Yue’s closing essay in fact uses Fridae as an exemplar of her theory. It is, after all, a commercial enterprise that rides the government’s desire for globalised creative gay dollar, but which is simultaneously committed to the promotion of LGBT rights.
Queer Singapore is a remarkably coherent collection: one gets the sense that many of the authors are familiar with one another’s work, and are thus engaging in a mutual dialogue through their writing. There are, however, some obvious shortcomings, and they must be addressed.
The first problem is scope. Though deliberate efforts have been taken to ensure the inclusion of gay women as well as gay men in the volume, scant mention is made of the historically important transgender community, let alone the elusive non-community of bisexuals. One also wonders if more attention should have been paid to Singapore’s ethnic diversity. Robert Philips’s essay “Singaporean by birth, Singaporean by faith” is a vitally important look at gay Indian men here, but almost no mention is made of Malay queers of either gender.
Second, it’s surprising how dated the book is. Michael Hor’s otherwise commendable “Enforcement of 377A” lacks any mention of the ongoing constitutional challenge to Singapore’s anti-sodomy law, led by lawyer M. Ravi and defendant Ivan Tan Eng Hong since 2011. Furthermore, there is only a cursory mention of the phenomenon of the Pink Dot rallies, despite their importance in Singapore and beyond as non-confrontational alternatives to the gay pride march.
Nevertheless, these are mere quibbles in the light of this book’s accomplishment.
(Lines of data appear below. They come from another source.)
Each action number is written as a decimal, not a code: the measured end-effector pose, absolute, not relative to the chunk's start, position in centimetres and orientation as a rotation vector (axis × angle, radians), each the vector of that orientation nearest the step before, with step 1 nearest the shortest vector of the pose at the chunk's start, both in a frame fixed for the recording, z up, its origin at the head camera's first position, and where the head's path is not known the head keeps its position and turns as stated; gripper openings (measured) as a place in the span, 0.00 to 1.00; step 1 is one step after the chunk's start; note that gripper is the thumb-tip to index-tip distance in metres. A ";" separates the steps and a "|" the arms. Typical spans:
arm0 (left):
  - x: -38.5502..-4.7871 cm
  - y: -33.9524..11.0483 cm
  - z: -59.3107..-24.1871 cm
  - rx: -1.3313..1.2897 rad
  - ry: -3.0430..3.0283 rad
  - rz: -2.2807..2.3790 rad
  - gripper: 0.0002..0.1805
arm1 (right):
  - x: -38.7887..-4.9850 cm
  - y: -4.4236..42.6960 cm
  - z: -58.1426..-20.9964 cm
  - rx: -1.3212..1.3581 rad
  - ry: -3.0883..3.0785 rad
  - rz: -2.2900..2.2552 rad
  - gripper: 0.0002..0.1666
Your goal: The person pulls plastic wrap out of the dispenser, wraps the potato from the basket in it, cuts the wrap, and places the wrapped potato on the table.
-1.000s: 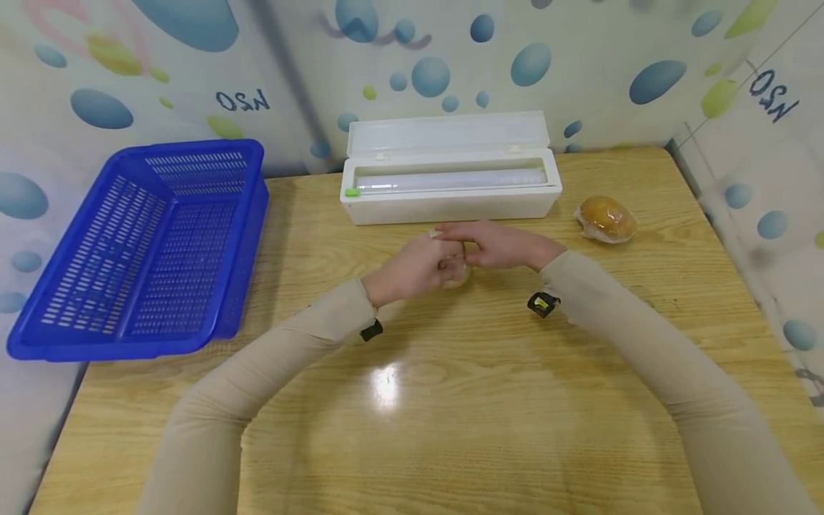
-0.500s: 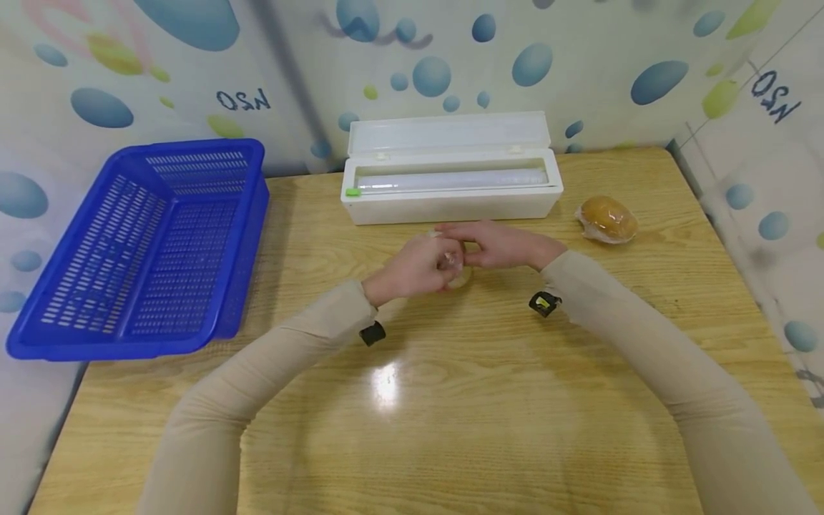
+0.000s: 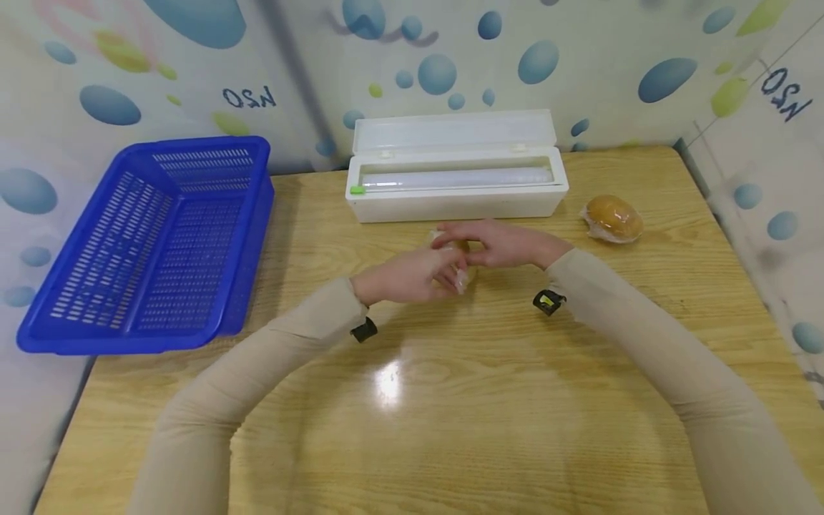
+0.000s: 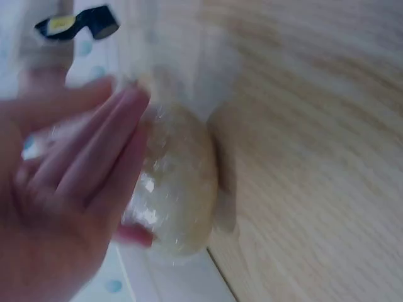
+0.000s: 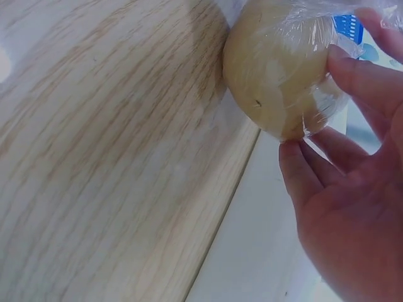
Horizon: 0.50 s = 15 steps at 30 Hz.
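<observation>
A pale yellow potato, wrapped in clear cling film, is low over the table in front of the white box. My right hand holds it from the right, with thumb and fingers on its side in the right wrist view. My left hand is on the other side, its thumb and fingertips together on a bit of loose film. In the left wrist view the left fingers are blurred and lie beside the wrapped potato. From the head, the hands hide most of the potato.
A white cling film box with its lid up stands at the back, a film roll inside. A film-wrapped orange-brown rounded item lies to the right. At the left is a blue plastic basket. Walls border the wooden table.
My left hand has shifted slightly left and down, its fingers straightening, and a bit of film now shows at its fingertips. The right hand stays on the potato. The head view has shifted slightly.
</observation>
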State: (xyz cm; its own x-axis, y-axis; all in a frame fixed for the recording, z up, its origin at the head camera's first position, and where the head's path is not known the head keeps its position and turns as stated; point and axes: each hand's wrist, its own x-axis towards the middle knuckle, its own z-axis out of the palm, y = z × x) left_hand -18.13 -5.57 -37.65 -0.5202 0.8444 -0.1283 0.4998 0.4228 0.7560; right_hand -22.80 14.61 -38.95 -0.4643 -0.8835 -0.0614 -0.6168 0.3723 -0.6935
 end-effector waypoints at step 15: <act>-18.5 -4.8 -39.1 1.474 2.793 0.535 0.06 | -23.2 15.0 -39.6 -1.133 2.169 -1.027 0.22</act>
State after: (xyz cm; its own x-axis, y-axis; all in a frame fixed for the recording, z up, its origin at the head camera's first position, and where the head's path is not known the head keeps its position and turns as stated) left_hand -18.52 -4.84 -39.06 -0.5748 0.7916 0.2073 0.8122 0.5209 0.2627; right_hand -23.17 15.00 -39.60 -0.5400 -0.8386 -0.0722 -0.4756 0.3747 -0.7959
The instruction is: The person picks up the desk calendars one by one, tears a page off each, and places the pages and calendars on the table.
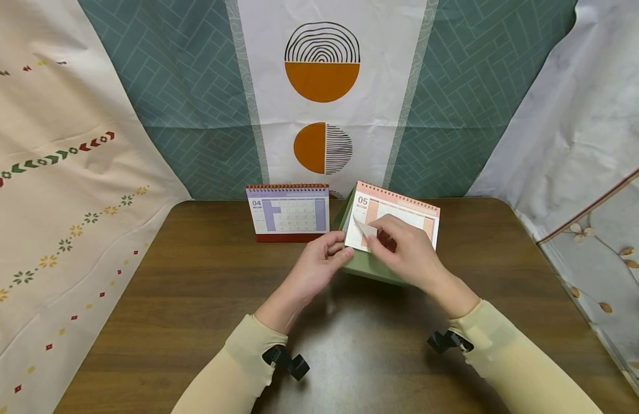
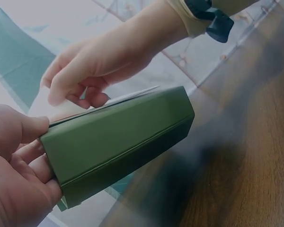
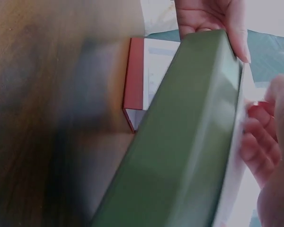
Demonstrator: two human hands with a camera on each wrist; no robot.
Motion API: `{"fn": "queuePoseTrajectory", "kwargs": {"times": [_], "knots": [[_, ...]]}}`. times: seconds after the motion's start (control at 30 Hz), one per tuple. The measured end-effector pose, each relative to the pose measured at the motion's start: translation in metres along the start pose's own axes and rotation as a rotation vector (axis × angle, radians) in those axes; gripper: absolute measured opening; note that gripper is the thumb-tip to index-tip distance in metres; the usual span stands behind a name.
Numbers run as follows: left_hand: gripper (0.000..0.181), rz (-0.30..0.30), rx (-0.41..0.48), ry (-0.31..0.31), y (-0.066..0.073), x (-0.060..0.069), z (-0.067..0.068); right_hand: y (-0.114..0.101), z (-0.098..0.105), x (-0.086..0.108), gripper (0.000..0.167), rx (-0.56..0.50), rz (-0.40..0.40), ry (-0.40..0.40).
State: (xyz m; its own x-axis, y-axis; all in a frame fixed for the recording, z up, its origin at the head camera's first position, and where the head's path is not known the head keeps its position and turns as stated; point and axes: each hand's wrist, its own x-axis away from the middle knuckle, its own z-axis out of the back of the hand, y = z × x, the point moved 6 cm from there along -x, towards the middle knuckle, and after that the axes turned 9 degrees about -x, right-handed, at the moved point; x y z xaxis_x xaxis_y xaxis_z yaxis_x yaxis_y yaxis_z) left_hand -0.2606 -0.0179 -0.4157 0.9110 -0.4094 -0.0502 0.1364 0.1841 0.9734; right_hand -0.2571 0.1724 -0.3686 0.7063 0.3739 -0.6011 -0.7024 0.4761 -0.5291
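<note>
In the head view, we see the green calendar (image 1: 371, 267) just beyond both hands, standing at a slant on the table (image 1: 221, 299): its long axis runs left to right, the right end angled nearer to us. Our left hand (image 1: 321, 256) holds its lower left corner, while our right hand (image 1: 407, 247) reaches across the face and pinches a lifted page corner (image 1: 366, 227) near that same left end. The page's spiral edge lies along the far top, beyond our fingers. The purple calendar (image 1: 293, 213) stands just to the left.

In the left wrist view, the green calendar stretches away from our left hand, which grips one end with the thumb on its upper edge. Our right hand is above the page side.

In the right wrist view, our left hand holds the far end; our right is beside the face, fingers curled, though we cannot tell their contact here.
</note>
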Motion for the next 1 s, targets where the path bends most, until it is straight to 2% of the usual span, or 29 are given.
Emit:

For the first time, it formalises a framework for queer Singapore studies through a medley of voices on the subject, all in support of the model theory of illiberal pragmatics.
I expect many scholars to reference this text in the coming years, just as I foresee further volumes, updating and deepening the field of studies that Yue and Zubillaga-Pow have drawn out. May we never lose the hunger to know what they have to say.